A Mableton private school is working to become the first completely solar-powered school in Georgia, and expects to reach that goal by the end of the year, according to its chief finance officer.
“The topic of sustainability is a global round-table discussion. Citizens of the world are making serious efforts to reduce, reuse, and recycle by-products of everyday living,” said Scott Starowicz, CFO of The SAE School. Starowicz added that his school is joining those ranks.
The SAE (Science, Arts, Entrepreneurship) School is a private, K-8 school offering project-based learning and customized learning plans, Starowicz said. Last year, the school installed a 30-kilowatt rooftop array of solar panels as well as a schoolwide LED light conversion in its single building and has since seen a 30% decrease in utility costs, from about $3,000 per month to about $2,400, according to a news release from the school.

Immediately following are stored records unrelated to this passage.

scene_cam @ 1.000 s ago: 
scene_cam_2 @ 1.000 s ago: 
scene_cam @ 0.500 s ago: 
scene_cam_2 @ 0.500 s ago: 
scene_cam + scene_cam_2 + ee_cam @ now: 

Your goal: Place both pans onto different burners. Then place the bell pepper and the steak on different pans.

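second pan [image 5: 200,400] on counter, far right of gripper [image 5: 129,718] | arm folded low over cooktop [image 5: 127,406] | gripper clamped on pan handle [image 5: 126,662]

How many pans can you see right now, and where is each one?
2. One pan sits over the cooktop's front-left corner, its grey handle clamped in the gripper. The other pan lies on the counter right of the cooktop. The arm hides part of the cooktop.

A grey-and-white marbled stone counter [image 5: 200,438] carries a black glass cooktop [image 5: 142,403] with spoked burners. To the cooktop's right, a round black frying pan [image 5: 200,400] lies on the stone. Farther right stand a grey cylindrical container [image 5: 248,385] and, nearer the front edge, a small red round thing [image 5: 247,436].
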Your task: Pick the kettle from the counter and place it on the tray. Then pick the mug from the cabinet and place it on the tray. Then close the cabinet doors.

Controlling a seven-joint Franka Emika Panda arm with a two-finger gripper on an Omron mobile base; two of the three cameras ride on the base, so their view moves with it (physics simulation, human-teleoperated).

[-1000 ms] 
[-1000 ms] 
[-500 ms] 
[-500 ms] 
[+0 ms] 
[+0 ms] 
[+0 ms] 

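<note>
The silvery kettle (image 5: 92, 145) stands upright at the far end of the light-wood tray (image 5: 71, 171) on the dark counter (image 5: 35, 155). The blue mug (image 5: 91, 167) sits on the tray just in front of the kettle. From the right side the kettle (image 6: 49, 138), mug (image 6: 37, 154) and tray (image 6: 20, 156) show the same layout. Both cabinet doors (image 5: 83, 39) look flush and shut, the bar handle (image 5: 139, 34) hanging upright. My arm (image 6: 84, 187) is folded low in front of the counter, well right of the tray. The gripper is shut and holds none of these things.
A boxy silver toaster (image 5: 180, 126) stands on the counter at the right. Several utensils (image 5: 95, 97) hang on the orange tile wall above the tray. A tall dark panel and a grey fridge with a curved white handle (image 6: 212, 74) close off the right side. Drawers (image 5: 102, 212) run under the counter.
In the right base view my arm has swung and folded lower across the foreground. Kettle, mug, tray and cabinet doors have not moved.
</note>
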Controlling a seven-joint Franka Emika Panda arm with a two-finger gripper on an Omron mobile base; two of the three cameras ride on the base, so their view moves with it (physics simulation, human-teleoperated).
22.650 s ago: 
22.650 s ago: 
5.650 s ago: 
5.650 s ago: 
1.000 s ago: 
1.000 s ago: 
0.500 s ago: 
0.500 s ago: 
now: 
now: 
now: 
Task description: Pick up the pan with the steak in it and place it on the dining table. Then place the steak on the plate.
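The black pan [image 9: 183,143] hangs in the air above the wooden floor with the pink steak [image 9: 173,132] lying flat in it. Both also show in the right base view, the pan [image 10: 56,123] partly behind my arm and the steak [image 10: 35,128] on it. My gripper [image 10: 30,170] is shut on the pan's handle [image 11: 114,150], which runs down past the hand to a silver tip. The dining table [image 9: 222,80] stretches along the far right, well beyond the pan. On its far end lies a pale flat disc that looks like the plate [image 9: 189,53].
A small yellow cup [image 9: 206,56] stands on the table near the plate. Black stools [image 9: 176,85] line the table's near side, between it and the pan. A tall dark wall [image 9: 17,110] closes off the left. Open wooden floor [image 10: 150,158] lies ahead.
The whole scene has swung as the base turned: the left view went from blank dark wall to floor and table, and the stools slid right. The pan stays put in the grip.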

Students can monitor the school’s sustainability efforts in real-time via a digital monitor in the school’s lobby, the release states.
“The data provided on the monitor reinforces the connection between science and fiscal stewardship: making smaller carbon footprints produces environmental and economic savings,” Starowicz said.
The next step is installing 70-kilowatt panels to complete the second half of the school’s conversion to 100% solar, he said.
That installation, he said, will be half funded with a $60,000 Kendeda Fund grant through the Southface Institute, an Atlanta-based sustainability nonprofit. The school is asking for donations for the other half, Starowicz said.
The total cost of the project, including the 30-kilowatt installation that has been in place since last year, amounts to $180,000, he said.